-------- Entries supplied --------
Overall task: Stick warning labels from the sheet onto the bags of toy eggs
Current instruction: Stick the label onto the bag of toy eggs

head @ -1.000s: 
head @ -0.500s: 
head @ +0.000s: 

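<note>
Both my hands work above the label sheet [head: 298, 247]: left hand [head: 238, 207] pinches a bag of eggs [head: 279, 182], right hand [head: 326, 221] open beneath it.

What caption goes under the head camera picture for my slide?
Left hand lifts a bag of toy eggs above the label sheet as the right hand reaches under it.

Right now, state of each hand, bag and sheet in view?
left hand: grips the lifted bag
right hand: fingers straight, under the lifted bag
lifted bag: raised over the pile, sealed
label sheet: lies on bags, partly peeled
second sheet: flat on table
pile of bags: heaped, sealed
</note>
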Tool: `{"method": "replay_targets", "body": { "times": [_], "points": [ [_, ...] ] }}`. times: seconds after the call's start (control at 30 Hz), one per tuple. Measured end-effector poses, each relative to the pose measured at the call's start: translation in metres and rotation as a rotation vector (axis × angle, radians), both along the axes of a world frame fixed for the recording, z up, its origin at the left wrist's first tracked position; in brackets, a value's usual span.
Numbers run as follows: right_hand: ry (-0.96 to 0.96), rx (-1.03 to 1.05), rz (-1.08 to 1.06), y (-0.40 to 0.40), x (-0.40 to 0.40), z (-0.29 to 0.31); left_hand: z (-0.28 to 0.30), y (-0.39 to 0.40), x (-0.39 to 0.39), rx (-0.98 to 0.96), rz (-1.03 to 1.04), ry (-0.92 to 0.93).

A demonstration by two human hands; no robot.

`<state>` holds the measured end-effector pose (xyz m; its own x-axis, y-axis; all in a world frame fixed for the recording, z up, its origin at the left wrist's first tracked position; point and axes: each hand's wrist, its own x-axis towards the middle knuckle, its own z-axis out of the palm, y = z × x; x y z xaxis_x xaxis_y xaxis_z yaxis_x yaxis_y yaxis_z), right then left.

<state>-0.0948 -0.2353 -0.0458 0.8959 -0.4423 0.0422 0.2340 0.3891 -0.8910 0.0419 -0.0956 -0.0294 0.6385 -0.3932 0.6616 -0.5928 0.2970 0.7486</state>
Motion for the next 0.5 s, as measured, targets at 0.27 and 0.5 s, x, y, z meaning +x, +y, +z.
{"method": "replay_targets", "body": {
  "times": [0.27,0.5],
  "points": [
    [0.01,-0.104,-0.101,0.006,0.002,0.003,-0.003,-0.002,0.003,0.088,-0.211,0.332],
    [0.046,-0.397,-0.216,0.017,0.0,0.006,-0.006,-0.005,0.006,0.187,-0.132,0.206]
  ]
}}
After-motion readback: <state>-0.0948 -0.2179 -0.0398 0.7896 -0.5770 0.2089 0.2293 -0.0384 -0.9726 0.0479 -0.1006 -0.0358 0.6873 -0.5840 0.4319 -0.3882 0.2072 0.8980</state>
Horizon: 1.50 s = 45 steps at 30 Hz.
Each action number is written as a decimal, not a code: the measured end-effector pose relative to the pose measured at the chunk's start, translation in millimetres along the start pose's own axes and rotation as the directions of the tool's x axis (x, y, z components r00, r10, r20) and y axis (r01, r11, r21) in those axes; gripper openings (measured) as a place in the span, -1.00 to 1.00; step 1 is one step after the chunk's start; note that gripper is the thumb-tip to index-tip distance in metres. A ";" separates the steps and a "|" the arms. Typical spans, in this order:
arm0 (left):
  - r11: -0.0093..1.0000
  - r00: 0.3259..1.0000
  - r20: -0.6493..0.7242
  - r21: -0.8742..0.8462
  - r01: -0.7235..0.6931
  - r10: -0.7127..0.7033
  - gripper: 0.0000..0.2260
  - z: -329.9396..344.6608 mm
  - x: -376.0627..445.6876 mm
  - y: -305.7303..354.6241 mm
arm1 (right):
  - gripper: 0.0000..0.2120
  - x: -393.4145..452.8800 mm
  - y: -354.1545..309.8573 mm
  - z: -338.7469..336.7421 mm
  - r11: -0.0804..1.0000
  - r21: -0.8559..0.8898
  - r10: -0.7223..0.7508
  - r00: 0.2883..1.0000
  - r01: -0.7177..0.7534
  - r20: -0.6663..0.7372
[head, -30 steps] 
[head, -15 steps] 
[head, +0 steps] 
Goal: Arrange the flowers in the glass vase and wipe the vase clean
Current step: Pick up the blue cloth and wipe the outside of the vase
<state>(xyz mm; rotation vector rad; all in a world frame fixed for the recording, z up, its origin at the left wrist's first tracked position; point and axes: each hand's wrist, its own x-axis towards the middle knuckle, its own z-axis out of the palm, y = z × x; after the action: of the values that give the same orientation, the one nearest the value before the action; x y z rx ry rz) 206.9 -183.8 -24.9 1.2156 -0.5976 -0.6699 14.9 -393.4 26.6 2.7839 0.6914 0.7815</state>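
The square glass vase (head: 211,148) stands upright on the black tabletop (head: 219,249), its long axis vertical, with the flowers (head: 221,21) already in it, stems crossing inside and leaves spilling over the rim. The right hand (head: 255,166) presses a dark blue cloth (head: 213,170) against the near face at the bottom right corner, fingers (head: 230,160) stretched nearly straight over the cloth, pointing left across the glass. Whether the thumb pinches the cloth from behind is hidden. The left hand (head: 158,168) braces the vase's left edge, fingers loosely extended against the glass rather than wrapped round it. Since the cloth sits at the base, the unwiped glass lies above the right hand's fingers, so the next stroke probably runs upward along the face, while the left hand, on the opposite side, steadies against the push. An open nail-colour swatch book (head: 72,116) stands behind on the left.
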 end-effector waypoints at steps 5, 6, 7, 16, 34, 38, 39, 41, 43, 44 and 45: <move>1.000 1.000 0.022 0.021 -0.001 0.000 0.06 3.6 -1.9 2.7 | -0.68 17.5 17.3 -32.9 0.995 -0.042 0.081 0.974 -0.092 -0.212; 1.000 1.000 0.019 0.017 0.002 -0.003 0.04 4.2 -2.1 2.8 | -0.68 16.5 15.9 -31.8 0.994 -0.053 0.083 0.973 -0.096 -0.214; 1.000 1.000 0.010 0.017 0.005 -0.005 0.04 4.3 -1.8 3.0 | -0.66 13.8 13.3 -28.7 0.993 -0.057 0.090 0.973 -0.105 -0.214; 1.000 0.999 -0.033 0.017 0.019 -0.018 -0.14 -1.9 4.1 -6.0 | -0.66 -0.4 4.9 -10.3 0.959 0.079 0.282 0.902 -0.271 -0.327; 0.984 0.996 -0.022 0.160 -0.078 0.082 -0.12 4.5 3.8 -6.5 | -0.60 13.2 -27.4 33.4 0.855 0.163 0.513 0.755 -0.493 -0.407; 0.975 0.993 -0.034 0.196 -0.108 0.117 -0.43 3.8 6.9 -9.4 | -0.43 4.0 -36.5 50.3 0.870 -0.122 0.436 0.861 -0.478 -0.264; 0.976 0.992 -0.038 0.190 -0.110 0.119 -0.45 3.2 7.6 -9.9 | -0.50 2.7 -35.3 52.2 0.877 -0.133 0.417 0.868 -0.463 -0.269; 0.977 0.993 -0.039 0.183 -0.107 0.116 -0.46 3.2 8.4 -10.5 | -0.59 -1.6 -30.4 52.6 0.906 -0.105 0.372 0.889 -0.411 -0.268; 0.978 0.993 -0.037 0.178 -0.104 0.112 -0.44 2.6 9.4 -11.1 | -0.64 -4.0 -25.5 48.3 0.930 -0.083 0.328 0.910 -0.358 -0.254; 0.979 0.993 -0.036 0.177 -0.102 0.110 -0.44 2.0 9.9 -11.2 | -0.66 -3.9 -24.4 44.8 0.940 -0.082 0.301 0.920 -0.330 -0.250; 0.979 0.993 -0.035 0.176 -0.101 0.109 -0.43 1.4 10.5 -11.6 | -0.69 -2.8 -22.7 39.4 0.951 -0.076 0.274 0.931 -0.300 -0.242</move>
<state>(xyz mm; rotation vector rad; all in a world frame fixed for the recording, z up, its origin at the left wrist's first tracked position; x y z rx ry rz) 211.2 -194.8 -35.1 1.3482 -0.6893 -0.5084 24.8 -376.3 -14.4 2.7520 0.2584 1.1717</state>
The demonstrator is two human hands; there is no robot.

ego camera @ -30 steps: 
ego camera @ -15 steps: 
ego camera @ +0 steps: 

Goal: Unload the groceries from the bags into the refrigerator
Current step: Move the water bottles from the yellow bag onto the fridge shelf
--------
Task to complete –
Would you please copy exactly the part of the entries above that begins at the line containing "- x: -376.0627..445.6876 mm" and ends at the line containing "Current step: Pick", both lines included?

Answer area –
  - x: -376.0627..445.6876 mm
  - y: -305.7303..354.6241 mm
arm1 (right):
  - gripper: 0.0000..0.2120
  - x: -393.4145..452.8800 mm
  - y: -354.1545..309.8573 mm
  - z: -338.7469..336.7421 mm
  - r11: -0.0804..1.0000
  - r21: -0.8559..0.8898
  - r10: -0.7223..0.7508
  - r00: 0.2883..1.0000
  - r01: -0.7177..0.7534
  - r20: -0.6663..0.7372
[head, -30 steps] 
[head, -15 steps] 
[head, +0 steps] 
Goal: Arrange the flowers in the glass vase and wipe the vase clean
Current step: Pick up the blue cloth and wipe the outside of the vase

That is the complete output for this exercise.